Fragrant Mackerel Fillets with Spring Greens
We all have those moments when we get home from work and just don’t have the energy to make a healthy supper. But this is a simple, inexpensive, extremely healthy supper that you can rustle up in less than 10 minutes.
May is a bountiful month of delicious green veggies. Spring greens are the first cabbages of the year, and as they packed full of antioxidants they are as much of a superfood as kale, yet they are extra special due to their only being in season between April and June. They make a fabulous accompaniment to any dish and go beautifully with fish; best steamed or stir-fried, take care not to overcook them, and this will taste very bitter.
Mackerel also comes into season in May in the UK. Like other oily fish, it is a delicious source of omega-3 fatty acids, vitamin D and, of course, lean protein. According to the NHS, it helps prevent cardiovascular disease, prostate cancer, age-related vision loss and dementia. And just when you thought it couldn’t be any better for you, it’s also rich in minerals such as calcium, iron, magnesium, phosphorous, potassium, sodium and selenium. Selenium, in particular, contributes to a night of deep sleep and regulates thyroid function.

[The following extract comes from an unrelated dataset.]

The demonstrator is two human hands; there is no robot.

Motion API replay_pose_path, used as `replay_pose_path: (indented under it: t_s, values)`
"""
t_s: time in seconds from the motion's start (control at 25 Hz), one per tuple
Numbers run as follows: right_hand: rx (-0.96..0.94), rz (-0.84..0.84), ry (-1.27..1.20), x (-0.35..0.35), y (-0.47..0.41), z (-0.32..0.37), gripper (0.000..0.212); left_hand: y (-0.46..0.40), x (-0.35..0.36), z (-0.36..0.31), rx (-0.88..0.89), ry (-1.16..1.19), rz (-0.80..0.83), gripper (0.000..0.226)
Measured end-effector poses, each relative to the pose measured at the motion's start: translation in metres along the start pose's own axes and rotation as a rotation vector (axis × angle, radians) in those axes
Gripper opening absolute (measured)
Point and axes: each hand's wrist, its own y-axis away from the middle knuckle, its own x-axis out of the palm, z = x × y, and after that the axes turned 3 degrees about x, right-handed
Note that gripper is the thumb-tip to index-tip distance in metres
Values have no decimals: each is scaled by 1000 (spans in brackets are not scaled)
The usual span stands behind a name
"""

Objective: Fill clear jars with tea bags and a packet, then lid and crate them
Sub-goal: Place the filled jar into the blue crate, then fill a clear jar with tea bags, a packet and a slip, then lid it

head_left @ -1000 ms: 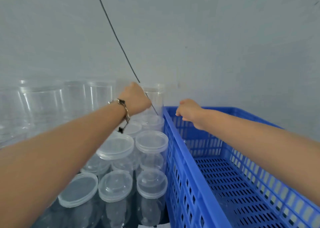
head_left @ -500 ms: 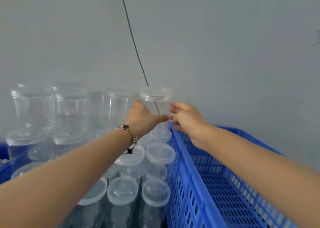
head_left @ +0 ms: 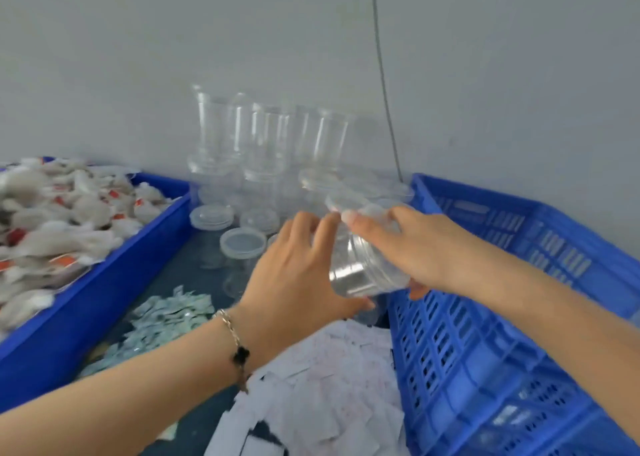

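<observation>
jar (head_left: 363,265) now off stack, in both hands

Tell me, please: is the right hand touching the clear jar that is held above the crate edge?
Touching. The head view shows the right hand wrapped over the tilted clear jar, its fingers lying on the wall near the lid end.

A plain grey wall (head_left: 173,57) fills the far side, evenly lit with soft light. A thin dark cable (head_left: 382,74) runs down it right of centre. Below, a dark tabletop (head_left: 194,258) shows between the things on it.
</observation>
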Motion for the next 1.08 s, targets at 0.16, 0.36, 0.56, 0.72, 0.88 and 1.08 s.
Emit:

Seasoned with garlic, chilli, ginger, lime and coriander, you’ll have to stop yourself from eating it this delectable dish straight out of the pan!
- 2 tbsp of coconut or avocado oil
- 1 clove of garlic, crushed
- a thumb-sized piece of fresh ginger, peeled and finely chopped
- 4 mackerel fillets
- a few stalks of fresh coriander, finely chopped
- juice of 2 limes
- 1 x packet of mixed peas or beans (I like to use the broad bean, pea and edamame mix from M&S)
- 400g of spring green, stalks removed and shredded
1. Heat a large frying pan over a moderate heat and add the oil, garlic, chilli and ginger and stir so that the oil soaks up the flavours.
2. Add the mackerel fillets, lying them skin down in the pan. Cook gently for 3-4 minutes on each side.
3. Then add the chopped coriander and the juice of 1 lime into the pan. Allow the sauce to bubble for a few seconds and then spoon over and around the mackerel. Take off the heat and place to one side while you make the greens.
4. Next is to steam the spring greens and mixed peas and beans. If you don’t have a steamer, then put a few drops of water in a saucepan – filling it about 1cm full – and then add the bean mix first, then place the greens over them. Put a lid on the saucepan and bring to the boil.
5. Boil for about 2 minutes and then drain off the water and serve up.
6. Serve the mackerel fillets on top of the greens, drizzle with a spoon of oil and season with some salt, pepper, a squeeze of lime juice, a sprinkle of coriander and extra chili if you like it spicy!